Funds Baring Vostok, owning a controlling stake in Vostochny Bank, filed a second lawsuit with a credit organization for a month. This time, the funds ask the court to fix the date of the general meeting of shareholders, at which they plan to establish control in the board of directors. Experts note that such public wars of shareholders are not typical for the banking market and can provoke interference in the situation of the regulator.
Information that the investment funds Baring Vostok filed a new lawsuit on September 12 against Vostochny Bank was published in the files of the cases of the Arbitration Court of the Amur Region. The funds are the controlling shareholder of the credit organization (own 51.62% of the shares). It follows from the court's decision to accept the statement of claim that the plaintiff demands that the bank "hold an extraordinary general meeting of the company's shareholders".
The decision to hold a shareholders' meeting on October 17 was made by the board of directors of Vostochnoye on August 20. The agenda of the meeting includes two issues: the early termination of the powers of the members of the bank's board of directors and the election of new ones. In Vostochny there is a cumulative voting system when choosing a member of the board of directors. The Baring Vostok funds, which own the majority of the bank's voting shares, can choose only five candidates (every 10% of shares allow one candidate to the board of directors to be guaranteed), and Artyom Avetisyan (owns 32% of the bank) - a maximum of four candidates. Accordingly, the funds are counting on October 17 to establish control over the board of directors of Vostochny, said one of the interlocutors of Kommersant. Now most of its members represent Mr. Avetisyan's interests. The source of Kommersant, familiar with the plans of Baring Vostok, confirmed that with this claim the funds are trying to rule out the possibility of delaying the holding of the shareholders' meeting. "The judicial path is a kind of mechanism for insuring one shareholder from unforeseen actions of another, which is not profitable for holding this meeting."
The bank is assured that the shareholders' meeting will be held on the planned date. "All procedures for preparing for the general meeting of shareholders, which is scheduled for October 17, are in accordance with the procedure established by law," the press service said. "To date, we see no reason to cancel or change the date of the meeting." The press service of Baring Vostok could not promptly provide a comment, Mr. Avetisyan did not answer on his mobile phone.

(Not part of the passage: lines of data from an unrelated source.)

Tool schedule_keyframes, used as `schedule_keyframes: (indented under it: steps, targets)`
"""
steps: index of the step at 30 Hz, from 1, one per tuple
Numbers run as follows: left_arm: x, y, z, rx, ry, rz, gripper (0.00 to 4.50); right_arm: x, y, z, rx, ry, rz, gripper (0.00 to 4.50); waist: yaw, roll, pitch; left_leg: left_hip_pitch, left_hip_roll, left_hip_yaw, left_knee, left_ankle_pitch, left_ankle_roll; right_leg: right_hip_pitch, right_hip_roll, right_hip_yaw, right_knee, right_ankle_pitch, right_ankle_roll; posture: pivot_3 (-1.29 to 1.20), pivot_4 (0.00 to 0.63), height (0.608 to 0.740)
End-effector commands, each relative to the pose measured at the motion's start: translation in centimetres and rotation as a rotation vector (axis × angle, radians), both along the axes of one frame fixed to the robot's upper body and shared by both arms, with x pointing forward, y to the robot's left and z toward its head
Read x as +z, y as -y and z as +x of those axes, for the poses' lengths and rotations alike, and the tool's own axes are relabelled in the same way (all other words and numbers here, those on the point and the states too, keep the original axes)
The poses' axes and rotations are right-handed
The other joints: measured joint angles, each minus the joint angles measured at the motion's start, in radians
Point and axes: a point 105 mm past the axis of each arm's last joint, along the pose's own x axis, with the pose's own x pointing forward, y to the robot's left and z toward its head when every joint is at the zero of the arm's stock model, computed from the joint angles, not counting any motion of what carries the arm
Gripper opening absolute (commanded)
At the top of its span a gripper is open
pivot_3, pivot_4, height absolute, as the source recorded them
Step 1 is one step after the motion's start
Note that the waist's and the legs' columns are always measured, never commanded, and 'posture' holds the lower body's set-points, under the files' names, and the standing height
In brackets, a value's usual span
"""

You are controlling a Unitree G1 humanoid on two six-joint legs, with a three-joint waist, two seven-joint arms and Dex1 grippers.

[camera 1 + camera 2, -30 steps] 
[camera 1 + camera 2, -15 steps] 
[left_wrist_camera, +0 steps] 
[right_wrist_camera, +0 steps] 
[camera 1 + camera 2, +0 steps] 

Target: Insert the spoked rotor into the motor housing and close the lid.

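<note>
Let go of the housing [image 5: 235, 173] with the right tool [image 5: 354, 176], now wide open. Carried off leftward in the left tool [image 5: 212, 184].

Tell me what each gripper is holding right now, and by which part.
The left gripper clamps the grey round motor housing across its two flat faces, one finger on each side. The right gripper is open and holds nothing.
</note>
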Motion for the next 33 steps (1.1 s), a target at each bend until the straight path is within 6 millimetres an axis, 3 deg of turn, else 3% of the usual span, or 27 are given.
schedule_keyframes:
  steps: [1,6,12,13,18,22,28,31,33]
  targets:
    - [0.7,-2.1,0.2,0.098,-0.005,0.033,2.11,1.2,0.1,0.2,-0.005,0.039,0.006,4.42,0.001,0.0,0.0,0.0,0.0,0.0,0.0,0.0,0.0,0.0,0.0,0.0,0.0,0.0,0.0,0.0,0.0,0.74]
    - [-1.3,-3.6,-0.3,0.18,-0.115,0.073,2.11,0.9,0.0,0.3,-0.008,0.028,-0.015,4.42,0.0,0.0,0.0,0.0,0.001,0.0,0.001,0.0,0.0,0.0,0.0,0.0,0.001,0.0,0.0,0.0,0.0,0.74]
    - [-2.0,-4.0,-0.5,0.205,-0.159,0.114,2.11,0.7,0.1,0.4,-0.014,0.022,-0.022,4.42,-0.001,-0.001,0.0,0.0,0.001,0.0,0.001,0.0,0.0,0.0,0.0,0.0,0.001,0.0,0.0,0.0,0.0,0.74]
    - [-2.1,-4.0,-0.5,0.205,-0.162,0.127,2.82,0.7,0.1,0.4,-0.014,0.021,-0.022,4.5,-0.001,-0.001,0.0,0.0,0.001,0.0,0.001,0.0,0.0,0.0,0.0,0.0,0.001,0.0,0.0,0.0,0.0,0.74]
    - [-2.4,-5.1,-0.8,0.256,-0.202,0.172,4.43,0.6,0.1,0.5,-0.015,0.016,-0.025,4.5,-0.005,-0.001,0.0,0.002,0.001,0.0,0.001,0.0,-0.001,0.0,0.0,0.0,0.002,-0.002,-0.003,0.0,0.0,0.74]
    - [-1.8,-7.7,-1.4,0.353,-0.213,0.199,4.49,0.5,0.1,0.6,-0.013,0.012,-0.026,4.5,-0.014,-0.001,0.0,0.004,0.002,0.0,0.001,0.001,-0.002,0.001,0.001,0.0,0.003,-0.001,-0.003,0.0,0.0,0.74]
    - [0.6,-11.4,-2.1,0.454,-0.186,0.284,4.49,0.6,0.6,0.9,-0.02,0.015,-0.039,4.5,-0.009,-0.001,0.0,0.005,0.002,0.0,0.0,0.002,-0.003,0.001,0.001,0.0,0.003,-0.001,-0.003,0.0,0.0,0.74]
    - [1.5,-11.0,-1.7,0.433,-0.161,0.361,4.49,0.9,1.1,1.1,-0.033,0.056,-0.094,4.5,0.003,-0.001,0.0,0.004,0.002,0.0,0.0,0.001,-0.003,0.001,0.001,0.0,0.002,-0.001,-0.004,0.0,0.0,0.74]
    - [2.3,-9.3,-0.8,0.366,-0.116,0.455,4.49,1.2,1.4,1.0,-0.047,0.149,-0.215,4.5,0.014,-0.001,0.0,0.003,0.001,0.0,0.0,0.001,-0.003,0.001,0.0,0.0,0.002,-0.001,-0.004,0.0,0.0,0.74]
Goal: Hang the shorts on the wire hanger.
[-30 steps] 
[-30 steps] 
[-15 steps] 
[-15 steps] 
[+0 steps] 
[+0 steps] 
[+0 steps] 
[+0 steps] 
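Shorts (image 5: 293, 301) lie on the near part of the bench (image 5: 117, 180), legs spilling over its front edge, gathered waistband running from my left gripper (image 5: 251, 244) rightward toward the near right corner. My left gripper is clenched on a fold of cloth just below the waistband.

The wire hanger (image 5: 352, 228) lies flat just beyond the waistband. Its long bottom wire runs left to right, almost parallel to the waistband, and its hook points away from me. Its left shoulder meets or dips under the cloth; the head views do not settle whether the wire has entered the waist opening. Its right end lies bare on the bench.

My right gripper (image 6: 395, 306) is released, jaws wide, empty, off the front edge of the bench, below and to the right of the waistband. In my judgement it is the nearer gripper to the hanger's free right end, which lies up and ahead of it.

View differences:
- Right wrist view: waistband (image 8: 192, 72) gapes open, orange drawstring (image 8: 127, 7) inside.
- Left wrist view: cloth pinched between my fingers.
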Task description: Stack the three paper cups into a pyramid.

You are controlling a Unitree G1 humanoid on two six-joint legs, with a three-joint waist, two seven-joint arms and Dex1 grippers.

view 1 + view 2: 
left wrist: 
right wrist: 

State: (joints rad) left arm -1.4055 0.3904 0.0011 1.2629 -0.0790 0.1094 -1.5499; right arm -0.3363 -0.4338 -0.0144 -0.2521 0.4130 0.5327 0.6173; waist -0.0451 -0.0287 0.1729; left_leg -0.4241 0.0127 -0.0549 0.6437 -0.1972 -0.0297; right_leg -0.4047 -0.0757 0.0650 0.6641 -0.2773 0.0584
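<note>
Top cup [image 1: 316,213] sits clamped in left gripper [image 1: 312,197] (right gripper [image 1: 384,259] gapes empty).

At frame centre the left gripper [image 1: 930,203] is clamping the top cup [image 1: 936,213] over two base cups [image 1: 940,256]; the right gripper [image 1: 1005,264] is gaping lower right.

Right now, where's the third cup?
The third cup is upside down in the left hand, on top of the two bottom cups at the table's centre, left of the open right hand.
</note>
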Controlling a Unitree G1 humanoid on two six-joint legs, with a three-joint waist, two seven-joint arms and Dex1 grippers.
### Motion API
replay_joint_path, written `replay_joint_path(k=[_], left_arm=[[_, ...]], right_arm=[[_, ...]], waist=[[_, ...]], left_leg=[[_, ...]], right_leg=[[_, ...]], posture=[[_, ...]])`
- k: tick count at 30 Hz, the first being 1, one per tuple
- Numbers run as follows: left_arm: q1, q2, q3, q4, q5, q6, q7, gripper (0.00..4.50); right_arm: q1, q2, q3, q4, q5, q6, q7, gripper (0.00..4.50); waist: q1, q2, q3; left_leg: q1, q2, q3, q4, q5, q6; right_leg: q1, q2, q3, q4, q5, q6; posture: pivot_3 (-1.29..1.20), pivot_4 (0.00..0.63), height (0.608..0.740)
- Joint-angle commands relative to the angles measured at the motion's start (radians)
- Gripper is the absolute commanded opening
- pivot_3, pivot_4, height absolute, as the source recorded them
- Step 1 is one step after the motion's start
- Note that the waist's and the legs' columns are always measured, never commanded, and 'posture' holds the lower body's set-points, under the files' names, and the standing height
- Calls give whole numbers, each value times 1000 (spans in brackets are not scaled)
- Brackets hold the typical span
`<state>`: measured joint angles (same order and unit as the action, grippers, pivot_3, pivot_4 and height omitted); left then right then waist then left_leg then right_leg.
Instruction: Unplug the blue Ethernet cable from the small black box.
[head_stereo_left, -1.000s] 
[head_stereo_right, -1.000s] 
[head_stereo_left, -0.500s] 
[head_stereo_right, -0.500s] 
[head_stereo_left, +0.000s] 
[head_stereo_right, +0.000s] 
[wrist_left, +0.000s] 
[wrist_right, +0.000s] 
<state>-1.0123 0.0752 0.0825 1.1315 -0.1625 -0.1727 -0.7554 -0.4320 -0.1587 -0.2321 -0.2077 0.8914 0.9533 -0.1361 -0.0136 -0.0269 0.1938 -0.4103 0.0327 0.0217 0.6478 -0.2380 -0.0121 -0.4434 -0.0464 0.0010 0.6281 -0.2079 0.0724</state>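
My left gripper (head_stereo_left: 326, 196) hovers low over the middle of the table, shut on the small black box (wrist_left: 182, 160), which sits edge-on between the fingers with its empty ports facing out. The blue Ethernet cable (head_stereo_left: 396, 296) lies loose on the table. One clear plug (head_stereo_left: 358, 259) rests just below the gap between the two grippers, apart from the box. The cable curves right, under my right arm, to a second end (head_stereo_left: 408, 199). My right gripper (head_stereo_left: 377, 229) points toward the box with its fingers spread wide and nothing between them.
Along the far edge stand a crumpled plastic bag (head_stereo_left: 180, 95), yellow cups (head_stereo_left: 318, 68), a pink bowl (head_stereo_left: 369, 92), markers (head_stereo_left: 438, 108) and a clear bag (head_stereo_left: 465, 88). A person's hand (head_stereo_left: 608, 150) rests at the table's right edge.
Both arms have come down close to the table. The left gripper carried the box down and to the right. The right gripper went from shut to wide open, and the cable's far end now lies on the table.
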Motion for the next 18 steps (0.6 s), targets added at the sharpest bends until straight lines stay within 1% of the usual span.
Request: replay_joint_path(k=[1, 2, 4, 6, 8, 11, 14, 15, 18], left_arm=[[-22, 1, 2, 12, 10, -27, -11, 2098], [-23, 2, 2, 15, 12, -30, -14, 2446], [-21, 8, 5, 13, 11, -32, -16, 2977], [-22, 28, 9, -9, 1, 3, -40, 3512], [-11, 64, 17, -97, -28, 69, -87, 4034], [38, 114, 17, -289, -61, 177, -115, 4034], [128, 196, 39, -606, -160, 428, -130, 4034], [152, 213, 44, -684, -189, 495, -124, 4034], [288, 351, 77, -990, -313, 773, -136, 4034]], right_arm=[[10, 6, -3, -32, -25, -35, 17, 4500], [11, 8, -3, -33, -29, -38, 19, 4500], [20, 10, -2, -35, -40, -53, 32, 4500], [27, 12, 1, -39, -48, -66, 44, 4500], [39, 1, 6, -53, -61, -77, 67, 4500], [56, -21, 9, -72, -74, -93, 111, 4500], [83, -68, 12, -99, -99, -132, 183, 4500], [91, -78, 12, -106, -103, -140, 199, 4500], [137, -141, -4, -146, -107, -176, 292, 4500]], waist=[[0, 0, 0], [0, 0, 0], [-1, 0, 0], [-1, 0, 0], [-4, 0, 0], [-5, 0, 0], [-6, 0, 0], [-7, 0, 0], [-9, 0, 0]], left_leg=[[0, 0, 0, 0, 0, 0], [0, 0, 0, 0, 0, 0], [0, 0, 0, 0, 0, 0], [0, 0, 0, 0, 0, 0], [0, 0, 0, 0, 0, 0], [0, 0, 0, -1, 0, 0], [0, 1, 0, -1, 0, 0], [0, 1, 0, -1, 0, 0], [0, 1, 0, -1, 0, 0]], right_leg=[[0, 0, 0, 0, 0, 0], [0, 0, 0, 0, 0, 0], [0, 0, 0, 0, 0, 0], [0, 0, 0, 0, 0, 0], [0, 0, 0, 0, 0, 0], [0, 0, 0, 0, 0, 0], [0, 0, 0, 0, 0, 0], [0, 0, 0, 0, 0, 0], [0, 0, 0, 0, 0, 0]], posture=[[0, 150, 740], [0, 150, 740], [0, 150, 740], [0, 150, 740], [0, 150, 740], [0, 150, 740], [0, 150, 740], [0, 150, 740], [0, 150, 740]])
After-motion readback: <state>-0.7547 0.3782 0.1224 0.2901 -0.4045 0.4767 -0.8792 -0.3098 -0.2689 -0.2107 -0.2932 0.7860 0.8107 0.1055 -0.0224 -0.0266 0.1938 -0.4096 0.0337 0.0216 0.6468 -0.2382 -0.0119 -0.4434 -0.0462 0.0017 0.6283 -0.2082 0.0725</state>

This is not the first judicial conflict of shareholders. Earlier, Baring Vostok through the court challenged the decision of the bank's board of directors about the resignation of then-current presidency Dmitry Levin and the appointment of Yuniastrum-Bank Vyacheslav Harutyunyan to the position. These personnel reshuffles became a consequence of the conflict between shareholders for control in the bank (see "Kommersant" on September 6). As a result, Vostochny decided to appoint Aleksandr Nesterenko as acting chairman, and Vyacheslav Harutyunyan was appointed chief executive officer of the bank.
Experts believe that open corporate wars are not typical for the banking market. "Such court requirements are not specific to the banking corporate interaction," says Ioncev, Lyakhovsky and Partners Igor Ian Dubov. According to lawyer Saveliev, Batanov and Partners Sergei Konovalov, a majority shareholder can be insured against the postponement of the meeting, which sometimes happens in practice. "However, this suit is appropriate only in two situations, when the bank did not decide to convene an extraordinary general meeting of shareholders or decided to refuse to convene it," he said. "Therefore, the claim is rather preventive, that is, in case of violation of the timing of the meeting" . According to the managing partner of the Veta expert group Ilya Zharsky, the decision of management issues through the court testifies to the complete loss of a single course in the management of the bank. "This is not a very good signal for the regulator, who can calculate that the actions of shareholders are detrimental to the interests of the bank, its creditors and investors, and to intervene in the situation," he notes.